Metabolic Syndrome in Bipolar Depression With Lumateperone (ITI-007): A Post Hoc Analysis of 2 Randomized, Placebo-Controlled Trials

Abstract: Background: Lumateperone is an FDA-approved antipsychotic to treat schizophrenia and depressive episodes associated with bipolar I or bipolar II disorder. This post hoc, pooled analysis of 2 randomized, double-blind, placebo-controlled studies (Study 401 [NCT02600494]; Study 404 [NCT03249376]) compares rates of metabolic syndrome (MetSy) with lumateperone 42mg monotherapy and placebo in the treatment of bipolar depression.

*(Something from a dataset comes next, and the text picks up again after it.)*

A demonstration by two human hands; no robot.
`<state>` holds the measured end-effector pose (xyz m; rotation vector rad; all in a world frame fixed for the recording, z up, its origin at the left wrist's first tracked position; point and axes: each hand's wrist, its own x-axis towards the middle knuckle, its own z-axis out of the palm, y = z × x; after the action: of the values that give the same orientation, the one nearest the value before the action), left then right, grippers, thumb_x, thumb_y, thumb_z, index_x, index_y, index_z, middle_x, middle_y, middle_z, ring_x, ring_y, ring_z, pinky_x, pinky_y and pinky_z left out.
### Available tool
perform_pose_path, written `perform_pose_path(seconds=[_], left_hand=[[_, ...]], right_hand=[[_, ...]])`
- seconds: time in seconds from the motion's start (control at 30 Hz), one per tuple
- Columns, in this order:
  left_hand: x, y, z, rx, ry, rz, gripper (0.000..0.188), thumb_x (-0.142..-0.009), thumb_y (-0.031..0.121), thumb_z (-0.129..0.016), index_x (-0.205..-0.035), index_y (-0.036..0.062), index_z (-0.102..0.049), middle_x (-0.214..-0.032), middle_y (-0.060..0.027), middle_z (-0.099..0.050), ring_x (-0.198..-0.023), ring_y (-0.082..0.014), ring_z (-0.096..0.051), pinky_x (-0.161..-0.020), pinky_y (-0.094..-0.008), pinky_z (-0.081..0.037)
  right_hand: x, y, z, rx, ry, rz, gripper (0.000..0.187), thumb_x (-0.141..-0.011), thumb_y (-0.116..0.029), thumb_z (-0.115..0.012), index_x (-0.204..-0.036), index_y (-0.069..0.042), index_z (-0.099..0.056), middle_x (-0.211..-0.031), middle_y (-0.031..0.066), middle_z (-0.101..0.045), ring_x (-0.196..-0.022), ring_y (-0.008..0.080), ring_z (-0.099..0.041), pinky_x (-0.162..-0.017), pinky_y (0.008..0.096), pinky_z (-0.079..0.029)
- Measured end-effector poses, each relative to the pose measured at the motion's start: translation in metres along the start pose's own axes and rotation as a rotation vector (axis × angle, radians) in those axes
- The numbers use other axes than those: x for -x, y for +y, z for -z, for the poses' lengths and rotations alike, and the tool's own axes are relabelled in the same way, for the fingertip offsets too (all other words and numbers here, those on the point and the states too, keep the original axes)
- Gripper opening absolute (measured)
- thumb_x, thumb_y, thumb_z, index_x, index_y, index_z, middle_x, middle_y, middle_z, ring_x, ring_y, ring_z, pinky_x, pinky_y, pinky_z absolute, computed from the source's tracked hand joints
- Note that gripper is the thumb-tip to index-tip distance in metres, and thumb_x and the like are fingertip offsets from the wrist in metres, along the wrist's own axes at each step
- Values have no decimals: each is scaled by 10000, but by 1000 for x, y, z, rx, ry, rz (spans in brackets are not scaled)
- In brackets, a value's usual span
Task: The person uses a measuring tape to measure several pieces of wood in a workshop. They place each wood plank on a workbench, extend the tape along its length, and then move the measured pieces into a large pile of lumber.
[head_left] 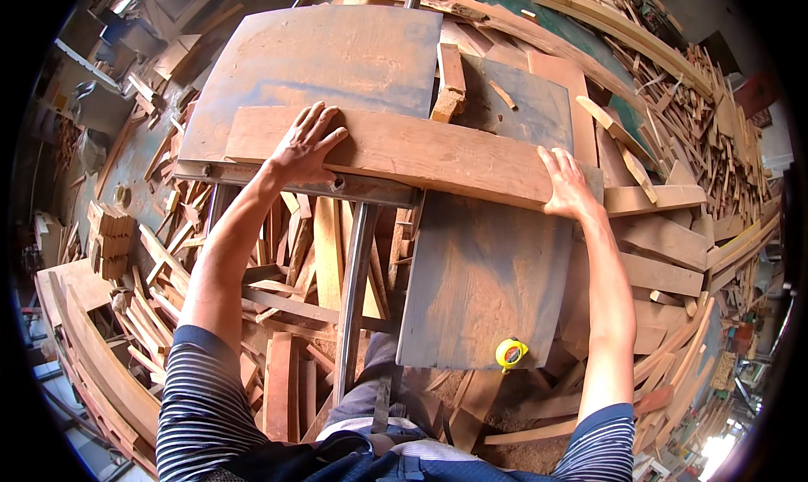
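Note:
A long wooden plank (421, 149) lies across a dusty, flat metal machine table (337, 53), slanting slightly down to the right. My left hand (308, 149) rests flat on its left part, fingers spread and thumb apart. At the plank's right end, my right hand (568, 183) grips it, with fingertips on the top face and the thumb by the near edge. Just beyond the plank stands a short, rough wood block (450, 82), with a thin wood sliver (502, 94) beside it. A yellow tape measure (510, 354) sits on the near edge of the lower metal plate (484, 271).
A metal rail (353, 297) runs from the table toward my body. Offcuts and boards pile up below and around the table. At the right lies a large heap of wood strips (724, 137). Stacked small blocks (109, 238) stand at the left.

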<state>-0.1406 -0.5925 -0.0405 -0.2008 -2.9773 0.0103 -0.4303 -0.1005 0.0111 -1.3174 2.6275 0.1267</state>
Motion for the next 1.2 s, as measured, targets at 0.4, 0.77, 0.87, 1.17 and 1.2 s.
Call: perform_pose_path(seconds=[0.4, 0.77, 0.87, 1.17, 1.2], left_hand=[[44, 36, 8, 34, 6, 3, 920, -566, 380, -944, -1375, 93, -614, -1574, -272, -378, -1484, -490, -338, -1235, -600, -307], [130, 106, 33, 73, -13, 14, 906, -536, 366, -956, -1342, 98, -639, -1588, -286, -363, -1494, -518, -315, -1225, -626, -302], [148, 123, 42, 99, -24, 15, 912, -536, 371, -959, -1345, 98, -638, -1582, -284, -366, -1494, -520, -311, -1221, -628, -305], [193, 156, 51, 100, -57, 26, 838, -565, 418, -933, -1280, 88, -649, -1560, -294, -377, -1489, -530, -309, -1219, -638, -295], [196, 161, 55, 105, -99, 45, 830, -579, 424, -933, -1280, 83, -648, -1560, -300, -376, -1488, -530, -311, -1218, -637, -296]], right_hand=[[51, -17, -17, 15, 20, 31, 1188, -562, -130, -848, -1621, -98, -311, -1534, 294, -376, -1471, 469, -348, -1255, 512, -309], [151, -65, -38, -22, 57, 29, 1182, -558, -106, -852, -1621, -130, -334, -1551, 284, -371, -1485, 472, -329, -1258, 550, -283], [179, -76, -41, -49, 36, 17, 1196, -554, -110, -856, -1626, -132, -327, -1561, 282, -365, -1489, 471, -326, -1260, 551, -278], [231, -104, -41, -38, -31, -3, 1261, -549, -235, -980, -1624, -126, -330, -1597, 264, -346, -1503, 457, -323, -1270, 546, -271], [231, -105, -36, -113, -57, -16, 1232, -558, -245, -981, -1612, -118, -356, -1597, 253, -362, -1504, 441, -332, -1269, 534, -276]])
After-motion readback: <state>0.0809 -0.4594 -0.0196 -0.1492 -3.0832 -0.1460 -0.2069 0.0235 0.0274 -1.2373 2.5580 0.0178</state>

Methods: The incidence and shift in MetSy were analyzed in data pooled from 2 studies that recruited patients (18-75 years) with a diagnosis of bipolar I or bipolar II disorder experiencing an MDE (Montgomery-Åsberg Depression Rating Scale Total score≥20, Clinical Global Impression Scale-Bipolar Version-Severity score≥4). Patients were randomized 1:1 to 6 weeks lumateperone or placebo. Results: The safety population comprised 746 patients (lumateperone=372; placebo=374). Rates of MetSy were similar between groups at baseline (lumateperone, 20.7%; placebo, 22.2%) and the end of treatment (EOT, lumateperone, 21.8%; placebo, 23.8%). More lumateperone patients (36.4%) compared with placebo patients (30.1%) improved from having MetSy at baseline to no longer meeting MetSy criteria at EOT. The individual criteria that shifted the most from meeting MetSy criteria at baseline to no longer meeting criteria at EOT was blood pressure for lumateperone (46.8%) and glucose for placebo (43.2%). The rate of MetSy developed during treatment was similar for lumateperone (10.8%) and placebo (10.7%) with approximately half of these patients (lumateperone=43.8%; placebo=45.2%) shifting due to a change in ≥2 criteria. Conclusion: In this post hoc analysis, lumateperone 42mg had a favorable metabolic profile, with similar rates of MetSy compared with placebo.Short Description: A post hoc, pooled analysis of 2 randomized, double-blind, placebo-controlled studies compared rates of metabolic syndrome (MetSy) with lumateperone 42mg vs placebo in patients with a major depressive episode associated with bipolar I or II disorder. At baseline and end of treatment, rates of MetSy were similar between the lumateperone and placebo groups. Compared with placebo, more lumateperone patients improved from having MetSy at baseline to no longer meeting MetSy criteria at end of treatment.Name of Sponsoring Organization(s): Intra-Cellular Therapies, Inc.